DATA BLOCK:
************

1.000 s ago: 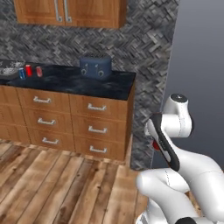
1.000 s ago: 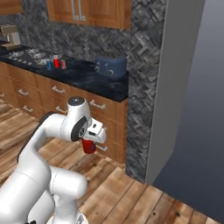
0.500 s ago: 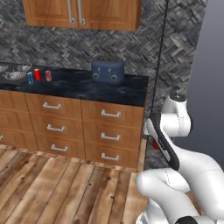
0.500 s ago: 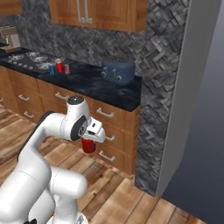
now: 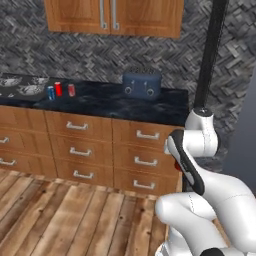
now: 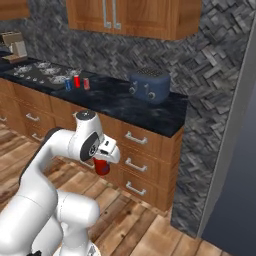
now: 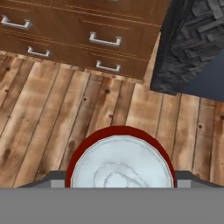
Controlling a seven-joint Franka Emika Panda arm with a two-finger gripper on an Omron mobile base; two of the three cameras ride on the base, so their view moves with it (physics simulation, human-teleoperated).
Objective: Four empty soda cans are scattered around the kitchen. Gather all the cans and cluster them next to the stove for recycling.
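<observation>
One red can (image 6: 102, 166) held in tool (image 6: 103, 161), counter (image 5: 115, 102) view shifted since earlier.

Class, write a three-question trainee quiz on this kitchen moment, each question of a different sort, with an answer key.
1. True or false: the hand carries a red can.
2. How many cans stand on the counter beside the stove?
3. The blue toaster is: A) on the counter; B) on the floor; C) in a drawer.

Key:
1. True; it shows below the hand, and the hand view looks onto its silvery top.
2. Three: one blue can, two red cans.
3. A.
</observation>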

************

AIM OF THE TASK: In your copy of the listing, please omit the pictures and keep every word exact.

RESPONSE:
1.000 s ago: 
1.000 s ago: 
0.500 s ago: 
0.500 s ago: 
now: 
now: 
now: 
Controlling a seven-joint Franka Emika Panda arm with a two-finger gripper on an Omron mobile base; two of the three cameras ride on the base, so their view moves with it (physics simulation, human-teleoperated).
Objective: Four empty soda cans are scattered around the kitchen. Gather all the cans and cluster them next to the stove for recycling.
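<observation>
One red can (image 6: 102, 166) held in tool (image 6: 103, 161), counter (image 5: 115, 102) view shifted since earlier.

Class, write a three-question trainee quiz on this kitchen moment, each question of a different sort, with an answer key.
1. True or false: the hand carries a red can.
2. How many cans stand on the counter beside the stove?
3. The blue toaster is: A) on the counter; B) on the floor; C) in a drawer.

Key:
1. True; it shows below the hand, and the hand view looks onto its silvery top.
2. Three: one blue can, two red cans.
3. A.
</observation>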

No additional answer is needed.